There are times in this ridiculousness when I get to be normal. Well, maybe a facsimile of my version of normal, which is always a bit off anyway. But I digress. It has been a week with two birthdays, and we have cake. Red velvet cake, home made cupcakes, Publix cupcakes, and Chuck E Cheese cake. That, my friends, is a shit ton of cake. Like, whoah!
But it isn’t the cake that’s really important here (unless you, my love, are as concerned as I about the expansion of my ass or the spike in my blood sugar). What’s really important is the idea of letting go. Letting go of the rules that I’ve always, without hesitation, imposed upon myself, upon my family, upon life.
Rules. I love rules. Rules govern my life: the way I drive, dress, apply makeup, my grammar (oddly, my spelling & typos seem unaffected), how I staple a paper, how I wash a dish. Rules rule.
But when does a rule become a burden? Are rules meant to guide or control?
When can you throw off the mantle of being ruled and become one who simply is?

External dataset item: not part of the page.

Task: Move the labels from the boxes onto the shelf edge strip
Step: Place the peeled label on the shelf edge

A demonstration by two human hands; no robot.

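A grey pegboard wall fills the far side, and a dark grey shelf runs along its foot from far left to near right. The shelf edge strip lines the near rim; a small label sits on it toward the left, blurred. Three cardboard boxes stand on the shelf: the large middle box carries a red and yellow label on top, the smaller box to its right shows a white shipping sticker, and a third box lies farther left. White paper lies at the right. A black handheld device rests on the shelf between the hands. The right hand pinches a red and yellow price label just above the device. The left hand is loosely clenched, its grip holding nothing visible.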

A few months ago I set out, deliberately and with both care and gusto, to allow myself to break my rules. Not all of them, just the most arbitrary, stifling ones. I have, for better or worse, discovered that I’ve tended to have an aversion to wearing patterned clothes. It became very apparent a few years ago. There are reasons, of course, but for all intents and purposes I was a solid-clothing wearer. Period. So I began to buy patterned clothes. Clothes in styles that took me outside of my comfort zone. That challenged me. And I rocked it all. I did and do. It is both frighting and liberating. I created an arbitrary rule that I only wear solid clothes and didn’t even know it for years. Why? Why have I tried to complicate my life? What is so abhorrent about an article of clothing with a pattern on it? The answer is NOTHING. Not a damn thing. I just felt more comfortable, nay safer, in solids. Because I like to let my personality shine, not be out shined by my ensemble (no matter how fabulous I may look). And that’s ridiculous! What in the world?! I don’t like this, or do that. Blah blah blah isn’t my thing. But by following my myriad rules and staying in my safe zone I have failed to live my life.
Did you catch that?
I have FAILED to live my life.
About 3 months ago, I came to a turning point. I was about to reach a milestone, becoming older than my mother was when she died. I have already surpassed my cousin, my brother, and now my mother and I felt both terrified and set free. After a lifetime of indecision and course corrections, I felt as though things were beginning to fall into place. I’d worked so long and hard to get to that place, on so many levels. If it were possible to bottle the feeling, I’d send it to everyone in the world. The thing that made this so very profound is that I realized I’d ruled myself out of life and that shit had to come to an abrupt end. I had no hobbies, we did nothing as a family, and my life was dictated only by the chaotic schedule of my job and life requirements like buying groceries. No socializing with friends face to face. No vacations. No end to justify the means, and that isn’t a life. It is an existence. I can’t merely exist anymore. I’ve wasted so long existing within my rules that I’d forgotten how to live.
So I bought patterned clothes.
And I went out with friends. More than once.
I made plans and I set them into motion. I enrolled in school with a clear plan. I registered for a summer course. I bought concert tickets and a new car. I was breaking my rules, swallowing my irrational fears, and doing what I was meant to do.
And it was working, dammit!
But I’ve been sidelined a bit. I have moments, hours, days, where I am so angry, railing against the injustice of this hitting at such an inopportune time. Railing against its ability to change my entire life within a month and not even be a true, immediate danger. At how that compares to the struggles others face, with illnesses that will take their lives, who aren’t pissing and moaning about losing a breast, but rather losing their lives. Those times are mitigated by exhaustion of the soul, by the peace that is starting to find me at odd moments, by the way I am touched and humbled by the people with whom I’ve been lucky enough to surround myself through the years.
What the ever-loving-hell does this have to do with cake, you’re thinking?
As I said, we’ve had two birthdays this week, three this month. My husband turned 48. Twenty days later, I turned 39, and today #5 (Q) turned 4. My life is now. Not some alternate reality where I made better decisions at X, Y, or Z point in my life, not in the misty future, now. Here and now. I have a life to lead. And arbitrary rules to break.
So I let the kids eat all the cake. Eat the cake! Why not?